## Your objective
For the data that follows, print the line with "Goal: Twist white", the line with "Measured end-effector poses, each", and all lines between them, exactly as they stand. Omit pictures and add nothing.

+---+

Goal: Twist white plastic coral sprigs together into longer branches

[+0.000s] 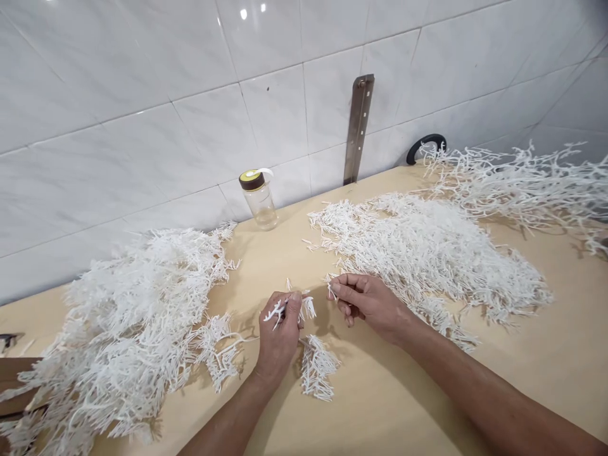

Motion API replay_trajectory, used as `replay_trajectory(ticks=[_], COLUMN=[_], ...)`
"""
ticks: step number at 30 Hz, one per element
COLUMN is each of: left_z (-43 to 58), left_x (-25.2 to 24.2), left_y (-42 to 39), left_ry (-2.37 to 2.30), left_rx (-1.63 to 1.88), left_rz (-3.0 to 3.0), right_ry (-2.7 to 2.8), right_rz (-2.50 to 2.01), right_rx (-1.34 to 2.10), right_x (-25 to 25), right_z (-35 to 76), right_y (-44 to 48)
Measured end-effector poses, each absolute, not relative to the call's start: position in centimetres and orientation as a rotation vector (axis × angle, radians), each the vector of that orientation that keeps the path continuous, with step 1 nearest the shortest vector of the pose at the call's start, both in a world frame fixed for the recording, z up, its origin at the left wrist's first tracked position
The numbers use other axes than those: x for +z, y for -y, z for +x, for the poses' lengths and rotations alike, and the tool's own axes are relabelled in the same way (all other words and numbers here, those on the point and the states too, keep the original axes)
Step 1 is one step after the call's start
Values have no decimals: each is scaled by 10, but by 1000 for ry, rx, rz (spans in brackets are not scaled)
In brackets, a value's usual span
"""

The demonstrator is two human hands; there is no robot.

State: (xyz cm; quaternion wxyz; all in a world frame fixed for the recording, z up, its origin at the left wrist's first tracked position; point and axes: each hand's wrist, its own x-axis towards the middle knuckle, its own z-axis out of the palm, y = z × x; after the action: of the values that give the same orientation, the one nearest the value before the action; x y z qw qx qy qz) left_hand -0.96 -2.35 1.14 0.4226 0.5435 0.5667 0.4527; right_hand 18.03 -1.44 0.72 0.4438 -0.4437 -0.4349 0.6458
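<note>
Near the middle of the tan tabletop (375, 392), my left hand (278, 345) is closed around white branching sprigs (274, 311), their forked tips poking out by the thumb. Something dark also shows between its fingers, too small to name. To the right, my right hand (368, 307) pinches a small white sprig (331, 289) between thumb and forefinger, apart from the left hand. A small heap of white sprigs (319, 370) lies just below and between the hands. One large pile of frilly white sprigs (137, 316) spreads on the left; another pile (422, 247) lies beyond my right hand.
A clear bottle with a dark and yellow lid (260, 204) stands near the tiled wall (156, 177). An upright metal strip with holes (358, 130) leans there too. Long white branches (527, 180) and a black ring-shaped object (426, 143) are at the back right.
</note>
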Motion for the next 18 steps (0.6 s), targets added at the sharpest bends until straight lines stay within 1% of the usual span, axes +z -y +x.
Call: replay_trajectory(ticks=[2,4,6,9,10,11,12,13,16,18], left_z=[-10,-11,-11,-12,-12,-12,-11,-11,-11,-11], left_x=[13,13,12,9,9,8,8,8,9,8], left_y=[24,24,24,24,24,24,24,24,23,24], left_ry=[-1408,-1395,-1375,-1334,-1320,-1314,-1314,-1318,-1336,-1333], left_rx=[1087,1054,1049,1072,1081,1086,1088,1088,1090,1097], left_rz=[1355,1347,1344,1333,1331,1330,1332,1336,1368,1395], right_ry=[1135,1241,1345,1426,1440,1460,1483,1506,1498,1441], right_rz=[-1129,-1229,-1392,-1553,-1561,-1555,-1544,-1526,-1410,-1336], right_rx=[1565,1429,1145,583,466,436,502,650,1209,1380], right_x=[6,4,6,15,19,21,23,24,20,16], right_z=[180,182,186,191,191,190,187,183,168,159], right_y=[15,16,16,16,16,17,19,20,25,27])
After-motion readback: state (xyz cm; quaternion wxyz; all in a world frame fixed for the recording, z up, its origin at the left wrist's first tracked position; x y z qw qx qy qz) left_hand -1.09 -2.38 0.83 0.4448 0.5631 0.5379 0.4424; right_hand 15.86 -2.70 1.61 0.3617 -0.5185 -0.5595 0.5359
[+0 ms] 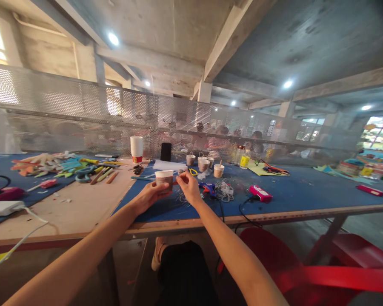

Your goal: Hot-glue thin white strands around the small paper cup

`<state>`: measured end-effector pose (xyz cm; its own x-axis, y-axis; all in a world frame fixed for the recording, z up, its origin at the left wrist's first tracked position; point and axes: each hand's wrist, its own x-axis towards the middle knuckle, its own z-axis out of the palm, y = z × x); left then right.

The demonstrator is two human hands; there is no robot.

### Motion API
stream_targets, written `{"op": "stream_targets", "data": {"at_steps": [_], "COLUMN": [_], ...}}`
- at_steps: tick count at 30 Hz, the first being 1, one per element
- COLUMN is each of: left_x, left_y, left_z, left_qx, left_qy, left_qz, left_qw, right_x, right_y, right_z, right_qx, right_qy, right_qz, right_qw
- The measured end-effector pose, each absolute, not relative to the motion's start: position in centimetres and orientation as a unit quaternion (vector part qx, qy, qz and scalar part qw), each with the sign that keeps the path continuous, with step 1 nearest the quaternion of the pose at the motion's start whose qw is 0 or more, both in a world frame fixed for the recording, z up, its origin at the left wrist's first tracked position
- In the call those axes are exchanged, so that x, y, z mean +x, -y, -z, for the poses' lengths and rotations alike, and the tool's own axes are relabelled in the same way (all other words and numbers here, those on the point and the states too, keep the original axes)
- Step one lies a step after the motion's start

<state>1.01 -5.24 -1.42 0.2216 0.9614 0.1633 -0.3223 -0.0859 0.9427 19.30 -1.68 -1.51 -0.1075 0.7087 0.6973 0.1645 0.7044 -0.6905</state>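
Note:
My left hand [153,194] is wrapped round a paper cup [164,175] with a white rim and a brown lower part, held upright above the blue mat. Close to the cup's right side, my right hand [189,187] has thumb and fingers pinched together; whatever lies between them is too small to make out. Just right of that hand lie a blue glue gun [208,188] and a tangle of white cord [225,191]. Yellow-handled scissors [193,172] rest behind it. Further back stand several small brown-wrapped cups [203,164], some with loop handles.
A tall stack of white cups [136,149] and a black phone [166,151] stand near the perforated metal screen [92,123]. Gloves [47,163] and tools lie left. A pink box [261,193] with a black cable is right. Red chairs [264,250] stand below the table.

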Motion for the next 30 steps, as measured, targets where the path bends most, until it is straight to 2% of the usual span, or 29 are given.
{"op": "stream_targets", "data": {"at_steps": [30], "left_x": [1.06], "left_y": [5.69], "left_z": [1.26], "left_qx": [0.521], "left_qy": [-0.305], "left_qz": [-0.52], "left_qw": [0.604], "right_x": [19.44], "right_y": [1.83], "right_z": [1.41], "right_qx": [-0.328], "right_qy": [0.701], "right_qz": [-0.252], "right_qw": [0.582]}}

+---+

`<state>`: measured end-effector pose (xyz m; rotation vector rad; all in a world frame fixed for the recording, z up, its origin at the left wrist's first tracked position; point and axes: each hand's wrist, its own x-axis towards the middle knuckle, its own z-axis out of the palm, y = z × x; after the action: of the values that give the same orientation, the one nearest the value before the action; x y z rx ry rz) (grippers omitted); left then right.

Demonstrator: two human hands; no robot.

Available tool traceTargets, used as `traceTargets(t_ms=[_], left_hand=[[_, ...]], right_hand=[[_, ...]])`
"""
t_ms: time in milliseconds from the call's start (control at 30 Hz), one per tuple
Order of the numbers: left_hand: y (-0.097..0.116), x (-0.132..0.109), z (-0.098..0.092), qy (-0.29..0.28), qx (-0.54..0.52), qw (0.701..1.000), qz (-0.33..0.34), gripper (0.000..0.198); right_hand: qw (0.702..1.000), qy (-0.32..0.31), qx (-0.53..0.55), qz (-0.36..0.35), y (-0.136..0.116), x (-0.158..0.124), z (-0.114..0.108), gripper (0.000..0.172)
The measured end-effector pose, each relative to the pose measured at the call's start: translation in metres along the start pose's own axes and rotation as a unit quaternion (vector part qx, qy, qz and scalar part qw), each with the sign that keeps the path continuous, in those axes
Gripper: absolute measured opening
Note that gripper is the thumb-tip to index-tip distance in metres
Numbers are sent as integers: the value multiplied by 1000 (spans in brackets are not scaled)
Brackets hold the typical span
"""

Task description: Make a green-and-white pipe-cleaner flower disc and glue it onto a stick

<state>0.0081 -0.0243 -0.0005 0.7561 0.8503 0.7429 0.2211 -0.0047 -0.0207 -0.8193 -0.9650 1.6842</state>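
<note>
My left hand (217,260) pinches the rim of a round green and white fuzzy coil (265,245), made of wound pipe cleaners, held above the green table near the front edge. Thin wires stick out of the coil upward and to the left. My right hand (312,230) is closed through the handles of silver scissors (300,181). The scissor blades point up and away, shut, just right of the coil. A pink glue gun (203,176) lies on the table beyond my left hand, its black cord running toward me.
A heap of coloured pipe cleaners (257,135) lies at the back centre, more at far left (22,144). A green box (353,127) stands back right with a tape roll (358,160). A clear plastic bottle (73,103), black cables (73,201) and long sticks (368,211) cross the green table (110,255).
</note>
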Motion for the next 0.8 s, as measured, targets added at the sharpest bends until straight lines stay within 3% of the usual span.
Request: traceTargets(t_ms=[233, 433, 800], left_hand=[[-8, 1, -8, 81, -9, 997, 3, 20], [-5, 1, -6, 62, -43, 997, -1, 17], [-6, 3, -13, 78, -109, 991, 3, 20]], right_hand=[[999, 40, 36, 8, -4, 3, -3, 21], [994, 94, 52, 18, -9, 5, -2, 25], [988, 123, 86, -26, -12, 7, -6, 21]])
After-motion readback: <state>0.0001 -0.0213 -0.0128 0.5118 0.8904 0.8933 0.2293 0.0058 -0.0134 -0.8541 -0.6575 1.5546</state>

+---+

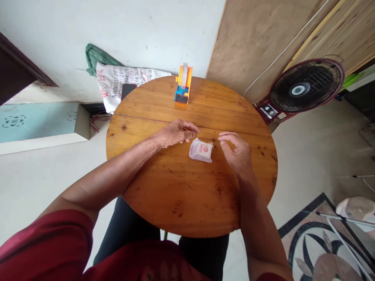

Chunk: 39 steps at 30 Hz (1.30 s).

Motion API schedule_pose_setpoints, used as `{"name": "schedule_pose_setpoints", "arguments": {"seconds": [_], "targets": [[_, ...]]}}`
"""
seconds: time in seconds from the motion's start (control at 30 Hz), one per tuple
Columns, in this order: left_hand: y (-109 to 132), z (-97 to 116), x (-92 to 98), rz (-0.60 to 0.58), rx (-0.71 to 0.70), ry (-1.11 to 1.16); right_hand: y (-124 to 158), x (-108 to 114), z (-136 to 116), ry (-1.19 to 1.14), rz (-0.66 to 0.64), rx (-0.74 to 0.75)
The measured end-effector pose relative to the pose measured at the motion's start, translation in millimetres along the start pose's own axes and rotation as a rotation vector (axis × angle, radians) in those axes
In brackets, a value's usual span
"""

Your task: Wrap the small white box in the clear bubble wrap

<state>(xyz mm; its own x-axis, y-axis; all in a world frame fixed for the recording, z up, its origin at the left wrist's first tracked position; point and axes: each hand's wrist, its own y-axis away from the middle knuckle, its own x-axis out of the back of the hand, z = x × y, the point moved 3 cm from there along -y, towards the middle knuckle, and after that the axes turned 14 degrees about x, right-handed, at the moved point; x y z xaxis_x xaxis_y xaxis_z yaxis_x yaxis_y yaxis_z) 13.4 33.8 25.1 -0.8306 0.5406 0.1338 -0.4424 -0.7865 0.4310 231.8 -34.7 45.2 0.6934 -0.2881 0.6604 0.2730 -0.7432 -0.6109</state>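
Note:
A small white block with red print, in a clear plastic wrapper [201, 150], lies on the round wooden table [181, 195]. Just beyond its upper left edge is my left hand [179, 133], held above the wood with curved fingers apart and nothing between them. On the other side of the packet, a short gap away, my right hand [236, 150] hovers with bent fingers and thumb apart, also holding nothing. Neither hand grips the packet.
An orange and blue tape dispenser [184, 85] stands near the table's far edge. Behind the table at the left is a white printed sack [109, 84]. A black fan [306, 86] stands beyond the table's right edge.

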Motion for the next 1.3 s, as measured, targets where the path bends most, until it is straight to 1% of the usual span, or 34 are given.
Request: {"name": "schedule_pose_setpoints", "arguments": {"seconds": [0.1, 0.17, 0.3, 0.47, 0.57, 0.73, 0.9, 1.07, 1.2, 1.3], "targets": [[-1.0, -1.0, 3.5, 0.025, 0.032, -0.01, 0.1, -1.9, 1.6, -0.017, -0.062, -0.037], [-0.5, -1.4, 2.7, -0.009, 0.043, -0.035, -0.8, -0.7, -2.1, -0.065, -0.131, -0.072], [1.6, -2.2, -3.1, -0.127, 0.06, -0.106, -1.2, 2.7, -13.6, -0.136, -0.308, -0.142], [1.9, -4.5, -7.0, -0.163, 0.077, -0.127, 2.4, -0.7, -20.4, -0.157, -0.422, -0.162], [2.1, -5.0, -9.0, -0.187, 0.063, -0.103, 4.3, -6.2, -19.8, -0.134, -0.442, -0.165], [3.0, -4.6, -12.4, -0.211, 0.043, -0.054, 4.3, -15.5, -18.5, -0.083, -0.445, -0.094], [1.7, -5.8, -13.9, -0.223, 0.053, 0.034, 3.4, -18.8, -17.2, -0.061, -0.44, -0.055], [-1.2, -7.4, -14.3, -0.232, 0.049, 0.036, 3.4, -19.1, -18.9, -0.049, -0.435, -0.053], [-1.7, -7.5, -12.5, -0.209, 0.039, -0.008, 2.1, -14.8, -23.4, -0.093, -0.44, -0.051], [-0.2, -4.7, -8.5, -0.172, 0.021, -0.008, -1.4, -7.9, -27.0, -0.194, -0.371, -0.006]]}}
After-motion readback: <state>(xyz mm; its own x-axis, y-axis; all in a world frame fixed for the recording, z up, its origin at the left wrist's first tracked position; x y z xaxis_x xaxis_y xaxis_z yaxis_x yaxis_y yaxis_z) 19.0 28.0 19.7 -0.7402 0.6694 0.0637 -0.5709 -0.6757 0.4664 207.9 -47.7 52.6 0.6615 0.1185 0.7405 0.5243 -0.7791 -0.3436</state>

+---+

## Solution for this problem
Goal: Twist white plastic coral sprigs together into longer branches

[+0.000s] 

Motion API replay_trajectory, used as `replay_trajectory(ticks=[_], COLUMN=[_], ...)`
"""
ticks: step number at 30 Hz, one per element
COLUMN is each of: left_z (-43 to 58), left_x (-25.2 to 24.2), left_y (-42 to 39), left_ry (-2.37 to 2.30), left_rx (-1.63 to 1.88), left_rz (-3.0 to 3.0), right_ry (-2.7 to 2.8), right_rz (-2.50 to 2.01), right_rx (-1.34 to 2.10), right_x (-25 to 25), right_z (-35 to 76), right_y (-44 to 48)
Measured end-effector poses, each absolute, not relative to the call's start: position in centimetres and orientation as a rotation vector (axis × angle, radians), each the vector of that orientation that keeps the path continuous, with step 1 nearest the shortest vector of the pose at the call's start, both in a world frame fixed for the recording, z up, its origin at the left wrist's first tracked position

There's nothing left to add to the answer.